BETHESDA, Md., Feb. 02, 2022 (GLOBE NEWSWIRE) -- Host Hotels & Resorts, Inc. (NASDAQ: HST), the nation's largest lodging real estate investment trust (the "Company"), today announced that it has acquired the fee simple interest in the Hotel Van Zandt, a 319-room luxury lifestyle hotel in Austin, Texas for a purchase price of approximately $246 million including its $4 million FF&E reserve. The net acquisition price of approximately $242 million represents a 13.2x multiple on 2019 EBITDA1 and stabilization is expected in the 2025-2027 timeframe at approximately 10-12x EBITDA1.

The Company funded the acquisition with approximately $140 million in proceeds from recent dispositions, and it assumed approximately $101.5 million of existing secured debt. The debt matures in 2027, and the interest rate is fixed at an annual rate of 4.67%.

This recently constructed hotel opened in 2015 with rooms that range in size from 330 to 1,100 square feet, including 52 suites. The hotel offers 13,000 square feet of indoor meeting space and three F&B outlets including a rooftop pool bar and a full-service restaurant with a stage and nightly live music.

Hotel Van Zandt is well-located in Austin’s Rainey Street district, the most popular entertainment district in the downtown area. Bolstered by the relocation of several Fortune 500 company headquarters, Austin is the third fastest growing city of the last decade and its population is projected to grow another 30% by 2029. The Rainey Street submarket is poised to benefit from several nearby mixed-use developments currently under construction or in planning, as well as the $1.2 billion expansion of the convention center, situated within walking distance of the hotel.

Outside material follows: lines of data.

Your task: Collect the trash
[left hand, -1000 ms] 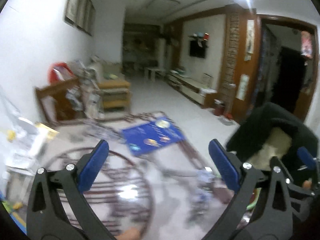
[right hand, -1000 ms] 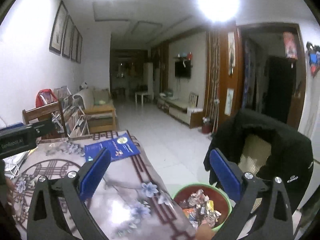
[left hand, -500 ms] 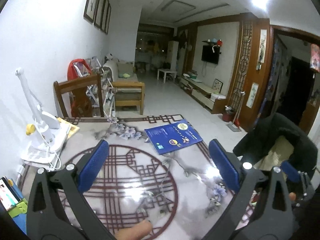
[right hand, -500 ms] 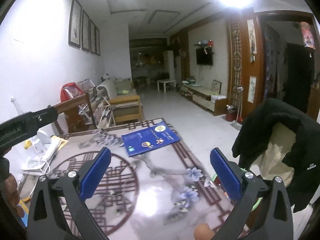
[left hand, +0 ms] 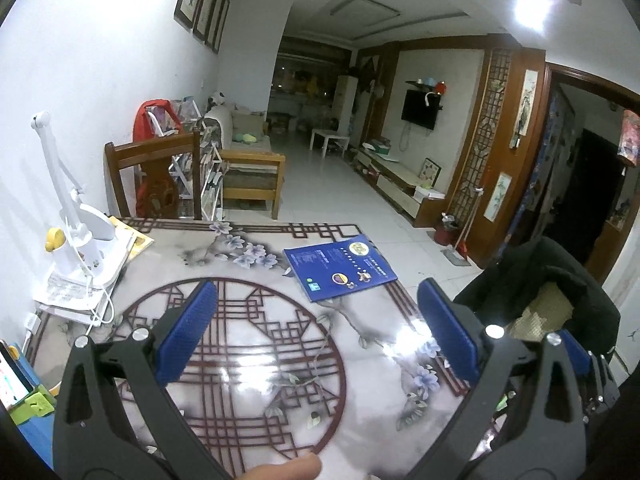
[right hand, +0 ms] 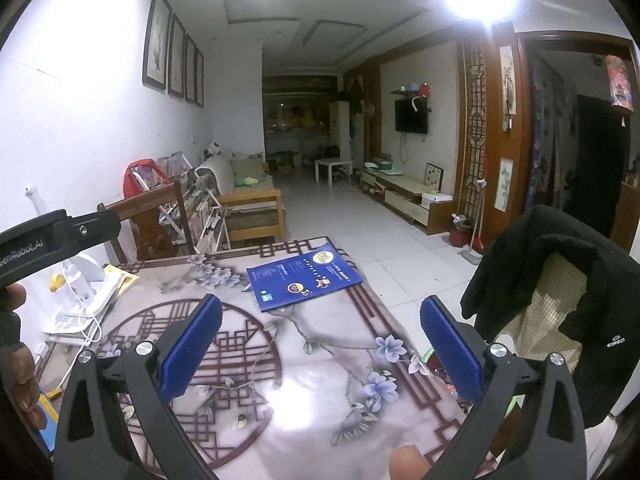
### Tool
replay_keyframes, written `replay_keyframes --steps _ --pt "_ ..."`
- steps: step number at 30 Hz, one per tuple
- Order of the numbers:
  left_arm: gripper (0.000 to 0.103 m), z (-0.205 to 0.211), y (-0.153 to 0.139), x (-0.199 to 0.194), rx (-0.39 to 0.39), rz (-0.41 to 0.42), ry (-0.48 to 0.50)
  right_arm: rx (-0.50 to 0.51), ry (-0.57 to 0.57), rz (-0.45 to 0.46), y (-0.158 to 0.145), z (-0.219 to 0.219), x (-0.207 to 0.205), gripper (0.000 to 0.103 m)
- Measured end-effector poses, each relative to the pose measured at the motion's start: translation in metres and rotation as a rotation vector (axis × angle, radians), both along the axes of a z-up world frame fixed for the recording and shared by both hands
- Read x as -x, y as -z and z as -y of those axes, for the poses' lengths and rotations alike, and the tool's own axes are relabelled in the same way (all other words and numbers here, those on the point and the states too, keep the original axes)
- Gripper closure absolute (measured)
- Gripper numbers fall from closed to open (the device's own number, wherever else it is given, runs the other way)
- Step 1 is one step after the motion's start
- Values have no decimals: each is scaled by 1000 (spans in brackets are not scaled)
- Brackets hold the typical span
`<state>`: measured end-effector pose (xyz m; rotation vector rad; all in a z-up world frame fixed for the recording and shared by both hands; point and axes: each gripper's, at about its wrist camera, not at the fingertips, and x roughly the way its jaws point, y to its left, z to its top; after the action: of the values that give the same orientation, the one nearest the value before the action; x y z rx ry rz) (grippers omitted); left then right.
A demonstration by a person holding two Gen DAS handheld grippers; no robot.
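- Both my claws, left [left hand: 316, 328] and right [right hand: 320, 340], gape wide and empty over the table [left hand: 256, 364].
- I see no trash here; next I scan near the bin [right hand: 430, 354].

White lettering on the left hand-held gripper [right hand: 52, 240], black body, cut by frame edge: reads "enRobot.AI". Black jacket [right hand: 560, 300] on chair: small white logo, "EIRED" or similar, not sure. Blue booklet [right hand: 304, 276] on counter [right hand: 320, 380]: print too small to read.
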<state>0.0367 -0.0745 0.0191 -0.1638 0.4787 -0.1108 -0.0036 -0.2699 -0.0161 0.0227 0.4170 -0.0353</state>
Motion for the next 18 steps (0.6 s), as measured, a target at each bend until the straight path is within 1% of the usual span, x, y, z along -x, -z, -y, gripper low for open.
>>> replay_keyframes --steps 4,18 --pt "5 1 0 1 -12 2 -2 0 -1 -4 -1 1 0 7" --pt "5 4 -2 1 -12 3 4 -4 0 -22 1 14 1 7"
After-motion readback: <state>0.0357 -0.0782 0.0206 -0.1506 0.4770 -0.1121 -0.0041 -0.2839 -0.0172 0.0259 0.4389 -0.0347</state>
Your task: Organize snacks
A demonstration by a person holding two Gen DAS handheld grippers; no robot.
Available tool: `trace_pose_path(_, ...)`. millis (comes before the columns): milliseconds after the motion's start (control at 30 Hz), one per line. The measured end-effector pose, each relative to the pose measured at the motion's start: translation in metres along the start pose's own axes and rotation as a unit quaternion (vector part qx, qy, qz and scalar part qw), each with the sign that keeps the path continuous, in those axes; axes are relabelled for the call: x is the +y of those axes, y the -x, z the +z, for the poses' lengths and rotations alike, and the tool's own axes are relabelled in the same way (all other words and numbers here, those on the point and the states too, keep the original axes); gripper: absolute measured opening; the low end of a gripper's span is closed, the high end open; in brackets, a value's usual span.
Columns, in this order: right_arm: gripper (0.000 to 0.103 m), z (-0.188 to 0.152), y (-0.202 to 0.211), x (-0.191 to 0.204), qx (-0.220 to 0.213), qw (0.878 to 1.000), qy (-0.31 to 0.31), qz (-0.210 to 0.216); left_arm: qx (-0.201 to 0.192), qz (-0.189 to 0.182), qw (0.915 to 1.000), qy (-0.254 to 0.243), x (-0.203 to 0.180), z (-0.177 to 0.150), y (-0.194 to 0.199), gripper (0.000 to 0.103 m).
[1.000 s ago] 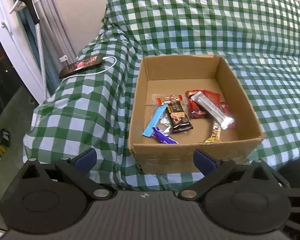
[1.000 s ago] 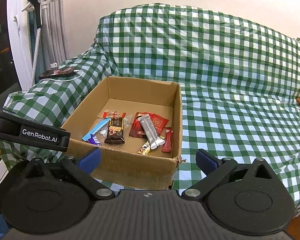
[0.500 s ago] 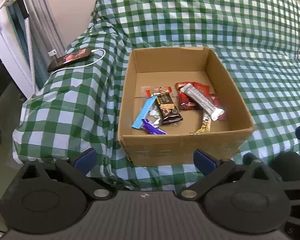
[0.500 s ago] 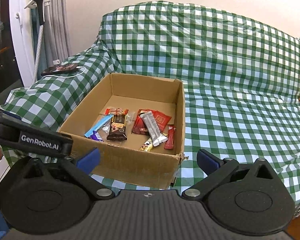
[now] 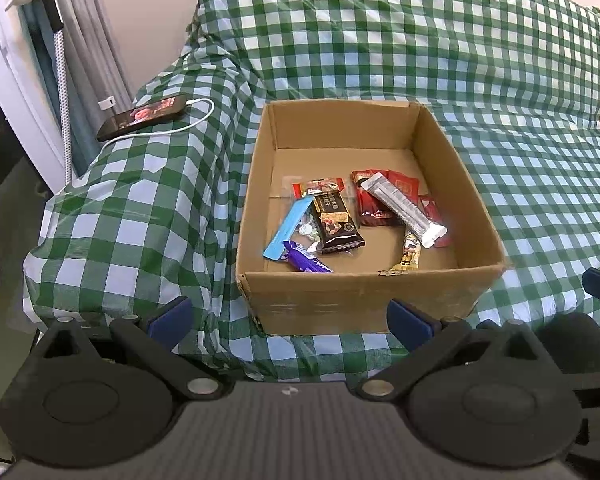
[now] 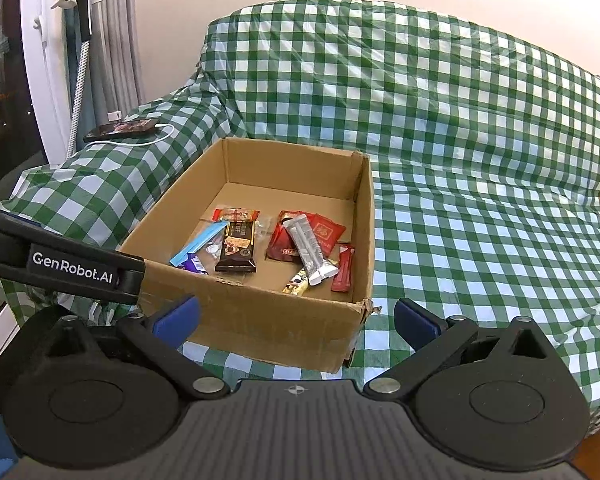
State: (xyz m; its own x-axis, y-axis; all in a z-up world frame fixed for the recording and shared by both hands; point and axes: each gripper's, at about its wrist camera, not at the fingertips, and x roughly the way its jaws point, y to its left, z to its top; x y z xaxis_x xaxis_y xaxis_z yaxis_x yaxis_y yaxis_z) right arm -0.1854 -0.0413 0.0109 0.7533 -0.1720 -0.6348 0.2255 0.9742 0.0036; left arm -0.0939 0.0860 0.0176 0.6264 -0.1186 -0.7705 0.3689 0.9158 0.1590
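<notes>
A: What's hard to make out?

B: The print on every wrapper is too small to read, and the purple wrapper [image 5: 306, 263] is partly cut off by the front wall of the cardboard box [image 5: 364, 300]. The gold wrapper [image 5: 410, 252] sits half under the silver bar [image 5: 402, 208]. In the right wrist view, part of the left tool's body crosses the lower left and hides the box's near corner.

A: And the tools?

B: The left tool [image 5: 290, 318] has its blue-tipped fingers spread wide with nothing between them; the right tool [image 6: 296, 316] is the same, wide apart and holding nothing. Both hang in front of the box's near wall, lower than the snacks and apart from them.

A: So where are the snacks?

B: All inside the box, lying flat on its floor toward the front (the back half is bare cardboard). On the left, a light blue stick [image 5: 289, 227] lies beside a dark brown bar [image 5: 336, 220], with a red-ended clear packet [image 5: 318, 187] behind them. On the right, red packets [image 5: 380, 200] lie under the silver bar, and a slim red sachet [image 6: 343, 268] lies nearest the right wall.

A: What is the box on?

B: A sofa under a green checked cover [image 5: 520, 160]. A phone [image 5: 142, 117] with a white cable [image 5: 196, 120] lies on the covered armrest, well apart from the box.
</notes>
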Motion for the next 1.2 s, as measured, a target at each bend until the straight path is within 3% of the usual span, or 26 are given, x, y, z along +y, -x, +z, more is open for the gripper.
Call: trace_pose_path(1200,0.103,-0.0014,-0.0034,0.0020,-0.001,1.000,-0.001,-0.002,0.001,0.005,1.0000,0.004,-0.0008,-0.0014,0.0022,0.103)
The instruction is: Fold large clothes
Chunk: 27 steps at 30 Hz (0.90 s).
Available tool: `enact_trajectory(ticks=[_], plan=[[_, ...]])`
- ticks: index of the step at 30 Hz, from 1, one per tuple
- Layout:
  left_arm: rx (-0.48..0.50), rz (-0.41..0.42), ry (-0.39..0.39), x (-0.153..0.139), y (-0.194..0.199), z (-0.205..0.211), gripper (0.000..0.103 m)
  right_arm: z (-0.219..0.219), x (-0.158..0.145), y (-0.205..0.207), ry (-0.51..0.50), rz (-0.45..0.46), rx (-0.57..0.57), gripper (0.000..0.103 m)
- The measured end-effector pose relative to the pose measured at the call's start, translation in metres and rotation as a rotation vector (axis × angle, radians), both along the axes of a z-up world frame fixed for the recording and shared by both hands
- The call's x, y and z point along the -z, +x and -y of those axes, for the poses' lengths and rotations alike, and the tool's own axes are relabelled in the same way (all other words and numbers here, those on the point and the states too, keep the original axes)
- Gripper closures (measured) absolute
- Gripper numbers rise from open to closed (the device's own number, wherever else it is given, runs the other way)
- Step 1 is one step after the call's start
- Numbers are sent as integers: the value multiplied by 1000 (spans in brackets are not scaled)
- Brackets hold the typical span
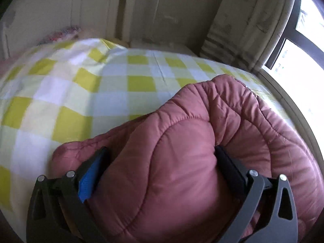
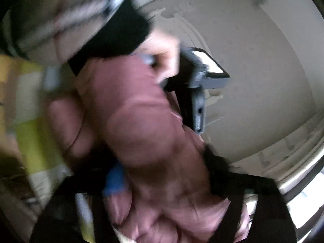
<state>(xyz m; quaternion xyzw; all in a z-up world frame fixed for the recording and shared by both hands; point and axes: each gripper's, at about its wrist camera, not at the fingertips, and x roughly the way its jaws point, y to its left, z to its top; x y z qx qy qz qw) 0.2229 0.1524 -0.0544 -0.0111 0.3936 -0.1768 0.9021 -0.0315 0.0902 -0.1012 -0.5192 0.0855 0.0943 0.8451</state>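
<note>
I have the left gripper [image 1: 160, 151] clenched on a thick bulge of the pink padded jacket [image 1: 202, 133], which lies bunched at the near right of the bed's yellow checked sheet [image 1: 85, 93], by the window [image 1: 303, 40]. The right gripper [image 2: 162, 174] also bites a puffy roll of the same jacket; that view is badly smeared, so I judge this loosely. My worry is slippage: the slick, springy padding could squeeze out of either grip mid-fold. Pulling unevenly could drag the jacket off the bed's right edge.
</note>
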Motion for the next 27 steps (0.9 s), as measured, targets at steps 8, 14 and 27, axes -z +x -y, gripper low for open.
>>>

In addition to the Hotel Van Zandt acquisition, the Company also announced that it has sold the 1,220-room Sheraton Boston for approximately $233 million. The sale price represents a 14.2x EBITDA multiple2 on 2019 EBITDA, which includes approximately $135 million of estimated foregone capital expenditures over the next five years. In connection with the sale, the Company is providing a $163 million bridge loan to the purchaser.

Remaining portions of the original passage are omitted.